Our findings that spatially distinct patterns of WMH distribution are associated with different underlying WMH etiologies are consistent with circumstantial evidence from previous studies. Using predefined qualitative WMH patterns, the authors of a study11 noted a divergence in WMH pattern topography between patients with primary intracerebral hemorrhage (ICH) due to hypertension (HTN) vs CAA. Peribasal ganglia WMH were more prevalent among patients with HTN-ICH, whereas multiple subcortical spots pattern of WMH was more common in the CAA-ICH group.11 Recently, several studies separately suggested an association between frontally located WMH with hypertension,29 increased vascular risk,30 and vascular dementia.12 Other studies have noted an association between posteriorly located WMH with both AD-related cognitive dysfunction31 and PET-based amyloid positivity.30 In a longitudinal study investigating the relationship between WMH by lobar regions and incident dementia, only parietal WMH was associated with increased risk of AD.5 This posterior WMH predilection was also seen in familial AD. A study involving asymptomatic autosomal dominant AD mutation carriers demonstrated greater WMH burden in the posterior periventricular regions involving both parietal and occipital lobes compared with noncarrier controls.32 With a single exception,29 these studies all used empiric WMH categories or arbitrarily defined regional boundaries that varied in anatomical definitions between studies.10,,15,33 Indeed, the traditional deep and periventricular WMH showed discordant associations with various risk factors and cognitive correlates across studies34 in part because of inconsistent definitions of deep and periventricular subdivisions.1,34 Our study instead used an unbiased method to partition WMH and systematically define WMH pattern distributions, whose boundaries were specified by the spatial localizations of highly correlated clusters of WMH probability voxels across individuals.

A particularly striking finding was that several of these data-driven WMH patterns specified spatial locations which were consistent with known anatomic localizations of distinct disease pathologies, strengthening their robustness and specificity as discriminative biomarkers of different WMH etiology. Previous studies reported an association between CAA and posterior WMH.35 By contrast, the juxtacortical pattern of CAA-related WMH in our study is more consistent with neuropathologic studies that showed similar topography of the leptomeningeal microvasculature. These vessels, most affected by CAA,36 perfuse cortical-subcortical regions in the frontal, parietal, occipital, and lateral temporal lobes.36 Indeed, this juxtacortical location overlapped with areas of high SL-CMBs density (Figure 5), the radiologic hallmark of CAA,36 and observed spatial increase in PET-based amyloid burden in individuals with probable CAA.37 Studies using high-resolution MRI also demonstrated colocalization of enlarged centrum semiovale perivascular spaces,38 another CAA imaging marker, with greater CAA severity by imaging and histopathology also within the juxtacortical region.38,39 The positive association between juxtacortical WMH pattern and cognitive impairment is also consistent with findings from autopsy and prospective cohort studies of CAA patients that suggest high prevalence of cognitive dysfunction in CAA with a cognitive profile of impaired processing speed and executive dysfunction,40 distinct from AD.

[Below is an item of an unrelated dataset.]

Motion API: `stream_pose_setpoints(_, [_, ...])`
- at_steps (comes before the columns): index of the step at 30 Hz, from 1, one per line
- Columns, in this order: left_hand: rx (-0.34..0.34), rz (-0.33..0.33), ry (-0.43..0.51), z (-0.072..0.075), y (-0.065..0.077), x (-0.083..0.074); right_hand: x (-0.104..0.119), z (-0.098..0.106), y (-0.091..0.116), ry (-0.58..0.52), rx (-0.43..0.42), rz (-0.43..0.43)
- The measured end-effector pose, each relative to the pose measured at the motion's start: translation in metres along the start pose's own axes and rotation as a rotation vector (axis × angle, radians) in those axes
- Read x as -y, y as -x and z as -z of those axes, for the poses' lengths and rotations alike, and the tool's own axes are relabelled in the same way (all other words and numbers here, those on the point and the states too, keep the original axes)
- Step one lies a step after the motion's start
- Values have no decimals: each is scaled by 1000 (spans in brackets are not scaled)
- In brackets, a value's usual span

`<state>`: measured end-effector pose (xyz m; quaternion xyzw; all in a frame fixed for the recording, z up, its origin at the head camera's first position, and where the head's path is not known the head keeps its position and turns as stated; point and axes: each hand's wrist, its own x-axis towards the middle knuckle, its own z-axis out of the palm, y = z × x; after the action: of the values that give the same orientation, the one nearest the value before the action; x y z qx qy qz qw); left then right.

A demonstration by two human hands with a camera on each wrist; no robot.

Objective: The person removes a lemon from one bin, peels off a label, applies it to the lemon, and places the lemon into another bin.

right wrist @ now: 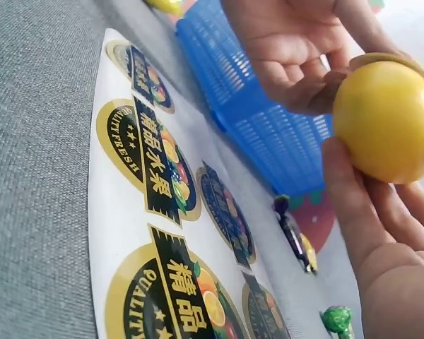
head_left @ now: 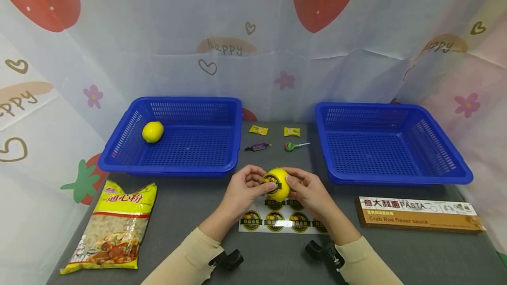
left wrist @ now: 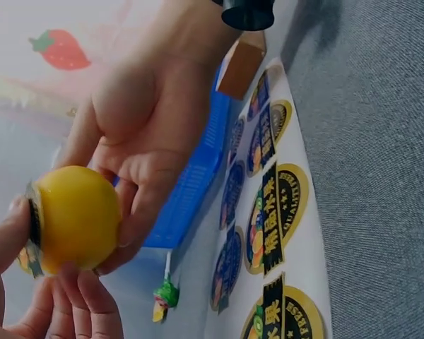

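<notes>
Both hands hold a yellow lemon (head_left: 283,188) in front of the person, above a white sheet of round stickers (head_left: 262,230). A black and gold round sticker (head_left: 271,181) lies on the lemon's left side, with part of its edge standing off the skin. The left hand (head_left: 244,192) has its thumb on this sticker and its fingertips against the lemon. Gripping the lemon's other side is the right hand (head_left: 310,191). In the right wrist view the lemon (right wrist: 385,120) hides some fingertips.
At the back left, a blue basket (head_left: 170,168) holds another lemon (head_left: 152,132). A second blue basket (head_left: 400,178) stands right. Between them lie yellow wrapped candies (head_left: 259,130), a purple candy (head_left: 258,147) and a lollipop (head_left: 291,146). A pasta bag (head_left: 115,228) and pasta box (head_left: 420,215) flank the hands.
</notes>
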<state>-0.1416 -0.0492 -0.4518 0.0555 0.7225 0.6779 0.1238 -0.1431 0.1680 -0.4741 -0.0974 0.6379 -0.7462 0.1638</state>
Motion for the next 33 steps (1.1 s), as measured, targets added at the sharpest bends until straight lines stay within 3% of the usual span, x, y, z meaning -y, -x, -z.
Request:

Similarly, deep frontal WMH pattern was strongly associated with risk factors for arteriolosclerosis (hypertension and diabetes mellitus) in our study. Several studies which examined regional rather than global WMH load independently observed positive associations between frontally located WMH with traditional vascular risk factors, particularly driven by hypertension, and risk of vascular-related cognitive decline.12,29,30 This location share the largest spatial overlap with our observed arteriolosclerosis-related WMH spatial pattern predominantly involving the frontal subcortical white matter. The distinct vulnerability of frontal subcortical white matter to hypertension12,29 may be a consequence of the regional vascular blood supply, comprising territories of the distal branches of the superficial perforating arteries of the anterior and middle cerebral arteries, which are prone to development of arteriolosclerosis. Moreover, a recent study investigating regional variation in WMH pathology using human postmortem brain tissue observed that arteriolosclerosis was the main driver of frontal WMH development,41 which corresponds with our observation of a distinct arteriolosclerosis-related WMH distribution pattern involving the frontal subcortical white matter.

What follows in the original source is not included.